Over 12,500 patients were surveyed and their Medicare claims were analyzed. Nearly 80% of patients who did not experience an AME survived to the end of the study compared to 55% of those who had AMEs. Statistical significance was not mentioned, and confidence intervals and p values were not stated.
The authors concluded that AMEs should be avoided because of the excess mortality and costs.
It is hard to argue with that, but as is true of many papers like this, the terminology changed in the body of the paper.
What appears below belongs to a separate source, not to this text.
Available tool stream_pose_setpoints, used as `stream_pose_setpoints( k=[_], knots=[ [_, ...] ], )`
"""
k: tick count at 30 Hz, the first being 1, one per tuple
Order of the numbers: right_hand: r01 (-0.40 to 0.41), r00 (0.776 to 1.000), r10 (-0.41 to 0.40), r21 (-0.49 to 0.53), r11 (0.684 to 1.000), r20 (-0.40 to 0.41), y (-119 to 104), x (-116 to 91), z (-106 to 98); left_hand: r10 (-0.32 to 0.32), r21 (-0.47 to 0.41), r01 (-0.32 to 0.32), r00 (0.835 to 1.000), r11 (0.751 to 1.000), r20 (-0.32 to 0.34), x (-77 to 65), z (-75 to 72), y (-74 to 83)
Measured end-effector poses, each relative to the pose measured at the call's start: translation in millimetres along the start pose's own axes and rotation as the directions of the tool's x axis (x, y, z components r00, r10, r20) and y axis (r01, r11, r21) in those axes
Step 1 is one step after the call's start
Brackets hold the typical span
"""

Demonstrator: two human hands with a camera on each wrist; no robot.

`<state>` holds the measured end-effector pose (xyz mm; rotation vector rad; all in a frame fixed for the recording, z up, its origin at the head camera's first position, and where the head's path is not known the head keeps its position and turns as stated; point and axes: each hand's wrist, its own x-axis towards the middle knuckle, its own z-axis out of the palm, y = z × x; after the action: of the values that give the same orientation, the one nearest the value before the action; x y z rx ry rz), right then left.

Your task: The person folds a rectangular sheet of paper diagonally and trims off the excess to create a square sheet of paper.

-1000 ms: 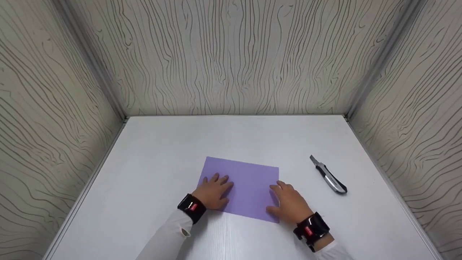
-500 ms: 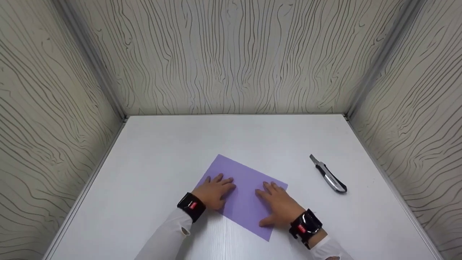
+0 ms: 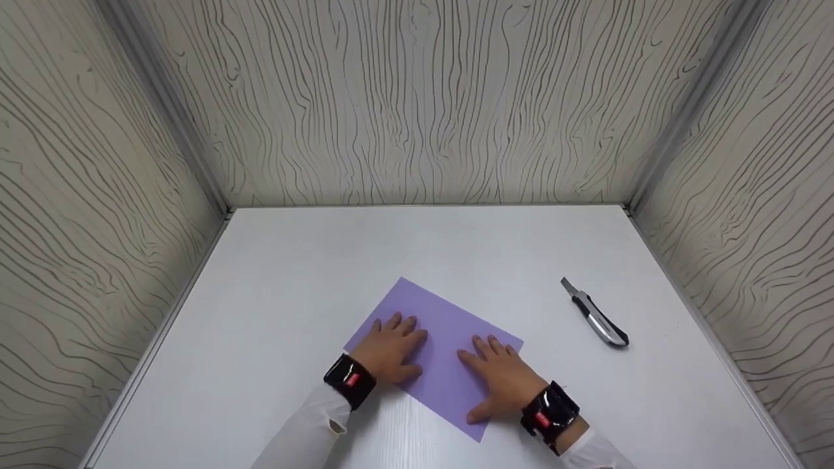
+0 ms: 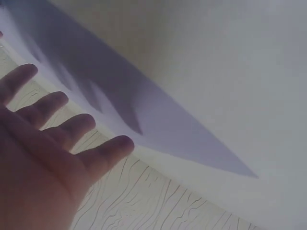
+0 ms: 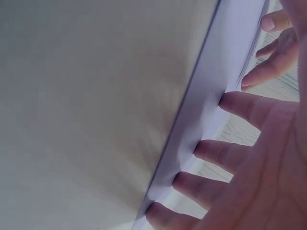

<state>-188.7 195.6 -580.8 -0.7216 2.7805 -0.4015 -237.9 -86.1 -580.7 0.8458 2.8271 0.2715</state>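
A sheet of purple paper [image 3: 440,326] lies flat on the white table, turned at a slant to the table's edges. My left hand [image 3: 389,352] is over its left part with fingers spread. In the left wrist view, the fingers [image 4: 109,152] cast shadows on the paper [image 4: 168,120], and a small gap seems to lie between. My right hand [image 3: 507,381] lies on the right part, fingers and thumb apart. The right wrist view has its fingertips [image 5: 184,181] touching the paper [image 5: 204,103]. Neither hand grips anything.
To the right of the paper lies a grey and black utility knife [image 3: 594,316] with its blade out, pointing away. The white table [image 3: 293,254] is enclosed by wood-patterned panels [image 3: 417,104] at the back and sides.
The paper has turned clockwise, its right side coming nearer. My right hand has moved left and slightly nearer with it, fingers now spread flatter. My left hand has stayed almost in place.
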Motion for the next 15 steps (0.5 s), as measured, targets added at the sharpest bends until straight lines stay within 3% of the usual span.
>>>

An article about it quoted the lead author, a gerontologist, as saying, "These injuries are caused by the medical care or management rather than any underlying disease." Thus, AMEs became "injuries."
In the methods section, the authors list all of the ICD-9-CM codes included in the study.
Some of the codes are clearly preventable medical errors such as 997.02 Iatrogenic cerebrovascular infarction or hemorrhage, 998.2 Accidental puncture or laceration during a procedure, not elsewhere classified, 998.4 Foreign body accidentally left during a procedure, 998.7 Acute reaction to foreign substance accidentally left during a procedure, and the codes E870-867 "misadventures."
However, many may or may not be preventable like 997.1 Cardiac complications, not elsewhere classified, 997.31 Ventilator associated pneumonia, 997.41 Retained cholelithiasis following cholecystectomy, 998.00 Postoperative shock, unspecified, 998.30 Disruption of wound, unspecified, 998.5 Postoperative infection not elsewhere classified, and 998.83 Non-healing surgical wound.
A series of codes, E930–E949, comprises adverse drug events, most of which are not preventable.
The numbers of patients with each specific complication were not provided.
This did not stop medical news media from proclaiming more doom and gloom.
HealthDay: "1 in 5 Elderly U.S. Patients Injured by Medical Care"
WebMD: "1 in 5 elderly patients injured by medical care"
Today Topics: "Medical injuries affect almost one in five older adults in receipt of Medicare"
It is impossible to conclude from the data that all of these AMEs were caused by "medical care or management." You can quibble about whether some complications are preventable or not, but the percentage of preventable AMEs is far less than 19%.
And how many more deaths would have occurred had the patients not been subjected to "medical care or management"?
I wish people would stop writing these kinds of papers and ease off on the sensationalist reporting of them. But I guess if they did, I would have less to write about.